§ **How to complete this task**
Although the listing contains pictures, reproduce only its text, exactly as written.

§ **Data block**
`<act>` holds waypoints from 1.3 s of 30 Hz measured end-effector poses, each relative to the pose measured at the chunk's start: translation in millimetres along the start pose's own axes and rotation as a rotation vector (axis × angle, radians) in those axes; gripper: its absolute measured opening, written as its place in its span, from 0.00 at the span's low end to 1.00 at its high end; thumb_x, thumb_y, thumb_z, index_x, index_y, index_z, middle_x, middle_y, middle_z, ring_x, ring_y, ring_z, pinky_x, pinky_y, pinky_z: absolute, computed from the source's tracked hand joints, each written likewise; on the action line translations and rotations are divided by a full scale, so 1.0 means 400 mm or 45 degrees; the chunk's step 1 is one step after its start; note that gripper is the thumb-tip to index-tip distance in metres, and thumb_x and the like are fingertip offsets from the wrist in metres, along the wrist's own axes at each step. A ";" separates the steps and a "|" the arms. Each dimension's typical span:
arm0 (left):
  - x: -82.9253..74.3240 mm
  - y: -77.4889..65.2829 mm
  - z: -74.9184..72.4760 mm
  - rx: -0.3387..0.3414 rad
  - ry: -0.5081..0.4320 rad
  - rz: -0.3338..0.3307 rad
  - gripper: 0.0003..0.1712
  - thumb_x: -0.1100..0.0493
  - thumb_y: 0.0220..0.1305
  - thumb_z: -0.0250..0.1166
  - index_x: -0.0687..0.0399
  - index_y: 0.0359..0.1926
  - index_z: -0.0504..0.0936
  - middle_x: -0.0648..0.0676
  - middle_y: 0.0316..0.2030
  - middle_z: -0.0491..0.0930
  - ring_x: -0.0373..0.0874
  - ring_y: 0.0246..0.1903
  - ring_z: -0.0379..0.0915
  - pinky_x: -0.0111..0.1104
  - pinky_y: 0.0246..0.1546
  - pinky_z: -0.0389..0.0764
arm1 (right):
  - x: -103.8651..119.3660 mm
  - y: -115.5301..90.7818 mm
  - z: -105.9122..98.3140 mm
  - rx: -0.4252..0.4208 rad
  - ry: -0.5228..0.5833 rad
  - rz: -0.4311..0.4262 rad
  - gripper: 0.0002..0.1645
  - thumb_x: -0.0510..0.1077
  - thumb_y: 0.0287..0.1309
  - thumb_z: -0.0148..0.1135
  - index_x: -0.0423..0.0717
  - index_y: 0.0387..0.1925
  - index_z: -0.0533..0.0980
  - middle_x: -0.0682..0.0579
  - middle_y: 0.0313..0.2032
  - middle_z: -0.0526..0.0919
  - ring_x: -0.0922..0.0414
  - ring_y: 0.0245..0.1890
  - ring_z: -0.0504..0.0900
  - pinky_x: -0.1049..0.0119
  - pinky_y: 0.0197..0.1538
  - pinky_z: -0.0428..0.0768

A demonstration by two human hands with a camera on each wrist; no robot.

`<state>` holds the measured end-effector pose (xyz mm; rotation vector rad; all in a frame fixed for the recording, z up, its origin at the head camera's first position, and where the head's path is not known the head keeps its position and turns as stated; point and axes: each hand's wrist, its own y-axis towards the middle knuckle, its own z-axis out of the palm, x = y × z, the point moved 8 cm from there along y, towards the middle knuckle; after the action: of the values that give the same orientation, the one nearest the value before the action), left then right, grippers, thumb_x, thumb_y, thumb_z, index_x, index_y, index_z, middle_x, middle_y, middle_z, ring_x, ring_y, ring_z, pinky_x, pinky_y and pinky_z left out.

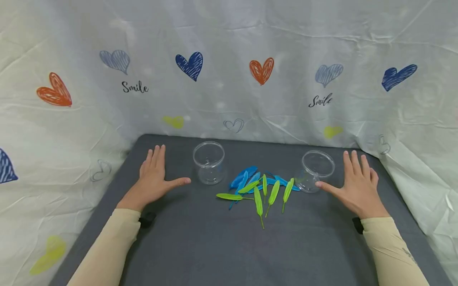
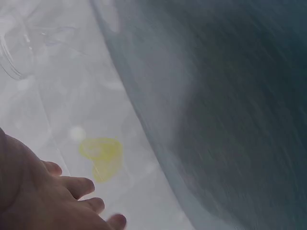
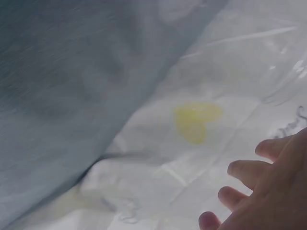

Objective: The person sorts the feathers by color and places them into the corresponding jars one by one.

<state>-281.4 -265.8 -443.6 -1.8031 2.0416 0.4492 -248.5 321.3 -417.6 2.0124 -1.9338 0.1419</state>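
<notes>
My left hand (image 1: pixel 154 180) is held with fingers straight and thumb stretched out toward a clear round jar (image 1: pixel 210 167), holding nothing. On the other side my right hand (image 1: pixel 359 186) has its fingers spread, and its thumb tip overlaps a second clear jar (image 1: pixel 310 174) in the head view. Between the two jars lies a loose pile of blue feathers (image 1: pixel 243 180) and green feathers (image 1: pixel 258 200), the green ones mostly nearer the front. In the wrist views the fingers of the left hand (image 2: pixel 57 196) and right hand (image 3: pixel 264 182) appear straight, with nothing in them.
A dark grey cloth (image 1: pixel 229 250) covers the table. White sheeting (image 1: pixel 222 35) printed with hearts and the word Smile hangs behind the table and along its sides. Both jars stand near the back edge, their tops uncovered.
</notes>
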 end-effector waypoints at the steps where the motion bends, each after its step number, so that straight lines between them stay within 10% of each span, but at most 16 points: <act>1: -0.011 0.005 0.006 0.001 -0.019 0.002 0.82 0.16 0.59 0.67 0.41 0.85 0.17 0.54 0.86 0.16 0.62 0.86 0.10 0.76 0.80 0.35 | 0.012 0.002 -0.005 -0.010 0.005 -0.009 0.82 0.84 0.55 0.67 0.45 0.89 0.36 0.34 0.87 0.37 0.30 0.87 0.34 0.19 0.76 0.43; 11: -0.092 0.045 0.067 0.025 -0.219 0.012 0.80 0.15 0.58 0.67 0.30 0.84 0.16 0.51 0.88 0.20 0.60 0.88 0.20 0.75 0.80 0.47 | 0.148 0.017 -0.012 -0.017 0.030 -0.116 0.80 0.84 0.56 0.67 0.45 0.89 0.40 0.36 0.87 0.42 0.33 0.87 0.38 0.21 0.78 0.43; 20: -0.139 0.076 0.117 0.047 -0.635 -0.013 0.78 0.23 0.53 0.78 0.17 0.85 0.28 0.44 0.89 0.42 0.58 0.88 0.41 0.69 0.81 0.57 | 0.289 0.016 0.040 -0.029 0.109 -0.283 0.75 0.81 0.57 0.70 0.47 0.88 0.47 0.42 0.88 0.44 0.38 0.88 0.40 0.25 0.80 0.45; 39: -0.125 0.094 0.146 0.052 -0.890 0.085 0.66 0.35 0.59 0.81 0.29 0.87 0.50 0.43 0.85 0.58 0.57 0.84 0.56 0.61 0.84 0.60 | 0.532 -0.010 0.199 0.110 0.185 -0.523 0.64 0.79 0.61 0.69 0.50 0.86 0.59 0.45 0.85 0.60 0.41 0.84 0.58 0.33 0.81 0.56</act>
<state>-309.5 -189.8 -471.5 -1.2945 1.5969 0.8992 -243.4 94.6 -427.5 2.3363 -1.4155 0.2635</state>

§ **Your response**
`<act>` holds waypoints from 1.3 s of 30 Hz measured end-effector poses, each relative to the pose measured at the chunk's start: translation in millimetres along the start pose's own axes and rotation as a rotation vector (axis × angle, radians) in those axes; gripper: its absolute measured opening, written as its place in its span, from 0.00 at the span's low end to 1.00 at its high end; thumb_x, thumb_y, thumb_z, index_x, index_y, index_z, middle_x, middle_y, middle_z, ring_x, ring_y, ring_z, pinky_x, pinky_y, pinky_z: absolute, computed from the source's tracked hand joints, each written likewise; on the action line translations and rotations are divided by a full scale, so 1.0 means 400 mm or 45 degrees; the chunk's step 1 is one step after its start; note that gripper is the thumb-tip to index-tip distance in metres, and thumb_x and the like are fingertip offsets from the wrist in metres, along the wrist's own axes at each step. A ";" separates the steps and a "|" the arms. Each dimension's typical span:
arm0 (left):
  - x: -82.9253..74.3240 mm
  - y: -77.4889..65.2829 mm
  - z: -74.9184..72.4760 mm
  - rx: -0.3387..0.3414 rad
  - ry: -0.5081..0.4320 rad
  - rz: -0.3338..0.3307 rad
  - gripper: 0.0003..0.1712
  - thumb_x: -0.1100..0.0493
  - thumb_y: 0.0220..0.1305
  - thumb_z: -0.0250..0.1166
  - index_x: -0.0687..0.0399
  - index_y: 0.0359..0.1926
  - index_z: -0.0504..0.0936
  - middle_x: -0.0648..0.0676
  - middle_y: 0.0316..0.2030
  - middle_z: -0.0491..0.0930
  - ring_x: -0.0373..0.0874
  - ring_y: 0.0246..0.1903
  - ring_z: -0.0379..0.0915
  - pinky_x: -0.0111..0.1104
  - pinky_y: 0.0246..0.1546
  - pinky_z: -0.0389..0.0764
arm1 (right):
  - x: -103.8651..119.3660 mm
  - y: -115.5301..90.7818 mm
  - z: -105.9122..98.3140 mm
  - rx: -0.4252..0.4208 rad
  - ry: -0.5228..0.5833 rad
  - rz: -0.4311..0.4262 rad
  - gripper: 0.0002..0.1645
  - thumb_x: -0.0510..0.1077
  - thumb_y: 0.0287..0.1309
  - thumb_z: -0.0148..0.1135
  - index_x: -0.0423..0.0717
  - index_y: 0.0387..0.1925
  - index_z: -0.0533..0.0980
  - middle_x: -0.0682..0.0579
  - middle_y: 0.0313..0.2032
  - middle_z: -0.0526..0.0919
  - ring_x: -0.0922..0.0414
  - ring_y: 0.0245..0.1890
  - ring_z: -0.0504..0.0900
  - pinky_x: -0.1049..0.0119
  - pinky_y: 0.0197..0.1538
  - pinky_z: -0.0428..0.0768

A demonstration by two human hands with a camera on each wrist; no robot.

`<state>` holds the measured end-effector pose (xyz mm; rotation vector rad; all in a frame fixed for the recording, z up, its origin at the head camera's first position, and where the head's path is not known the head keeps its position and turns as stated; point and axes: each hand's wrist, its own y-axis towards the middle knuckle, its own z-axis out of the palm, x = y × z, the point moved 8 cm from there along y, towards the middle knuckle; after the action: of the values that give the same orientation, the one nearest the value before the action), left then right, grippers, thumb_x, thumb_y, thumb_z, index_x, index_y, index_z, middle_x, middle_y, middle_z, ring_x, ring_y, ring_z, pinky_x, pinky_y and pinky_z left out.


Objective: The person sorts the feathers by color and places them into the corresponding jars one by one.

<state>-281.4 -265.8 -443.6 -1.8031 2.0416 0.4492 -248.5 321.3 -417.6 2.0124 -1.9338 0.1419</state>
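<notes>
My left hand (image 1: pixel 154 180) is held with fingers straight and thumb stretched out toward a clear round jar (image 1: pixel 210 167), holding nothing. On the other side my right hand (image 1: pixel 359 186) has its fingers spread, and its thumb tip overlaps a second clear jar (image 1: pixel 310 174) in the head view. Between the two jars lies a loose pile of blue feathers (image 1: pixel 243 180) and green feathers (image 1: pixel 258 200), the green ones mostly nearer the front. In the wrist views the fingers of the left hand (image 2: pixel 57 196) and right hand (image 3: pixel 264 182) appear straight, with nothing in them.
A dark grey cloth (image 1: pixel 229 250) covers the table. White sheeting (image 1: pixel 222 35) printed with hearts and the word Smile hangs behind the table and along its sides. Both jars stand near the back edge, their tops uncovered.
</notes>
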 end-effector waypoints at the steps where the motion bends, each after its step number, so that straight lines between them stay within 10% of each span, but at most 16 points: <act>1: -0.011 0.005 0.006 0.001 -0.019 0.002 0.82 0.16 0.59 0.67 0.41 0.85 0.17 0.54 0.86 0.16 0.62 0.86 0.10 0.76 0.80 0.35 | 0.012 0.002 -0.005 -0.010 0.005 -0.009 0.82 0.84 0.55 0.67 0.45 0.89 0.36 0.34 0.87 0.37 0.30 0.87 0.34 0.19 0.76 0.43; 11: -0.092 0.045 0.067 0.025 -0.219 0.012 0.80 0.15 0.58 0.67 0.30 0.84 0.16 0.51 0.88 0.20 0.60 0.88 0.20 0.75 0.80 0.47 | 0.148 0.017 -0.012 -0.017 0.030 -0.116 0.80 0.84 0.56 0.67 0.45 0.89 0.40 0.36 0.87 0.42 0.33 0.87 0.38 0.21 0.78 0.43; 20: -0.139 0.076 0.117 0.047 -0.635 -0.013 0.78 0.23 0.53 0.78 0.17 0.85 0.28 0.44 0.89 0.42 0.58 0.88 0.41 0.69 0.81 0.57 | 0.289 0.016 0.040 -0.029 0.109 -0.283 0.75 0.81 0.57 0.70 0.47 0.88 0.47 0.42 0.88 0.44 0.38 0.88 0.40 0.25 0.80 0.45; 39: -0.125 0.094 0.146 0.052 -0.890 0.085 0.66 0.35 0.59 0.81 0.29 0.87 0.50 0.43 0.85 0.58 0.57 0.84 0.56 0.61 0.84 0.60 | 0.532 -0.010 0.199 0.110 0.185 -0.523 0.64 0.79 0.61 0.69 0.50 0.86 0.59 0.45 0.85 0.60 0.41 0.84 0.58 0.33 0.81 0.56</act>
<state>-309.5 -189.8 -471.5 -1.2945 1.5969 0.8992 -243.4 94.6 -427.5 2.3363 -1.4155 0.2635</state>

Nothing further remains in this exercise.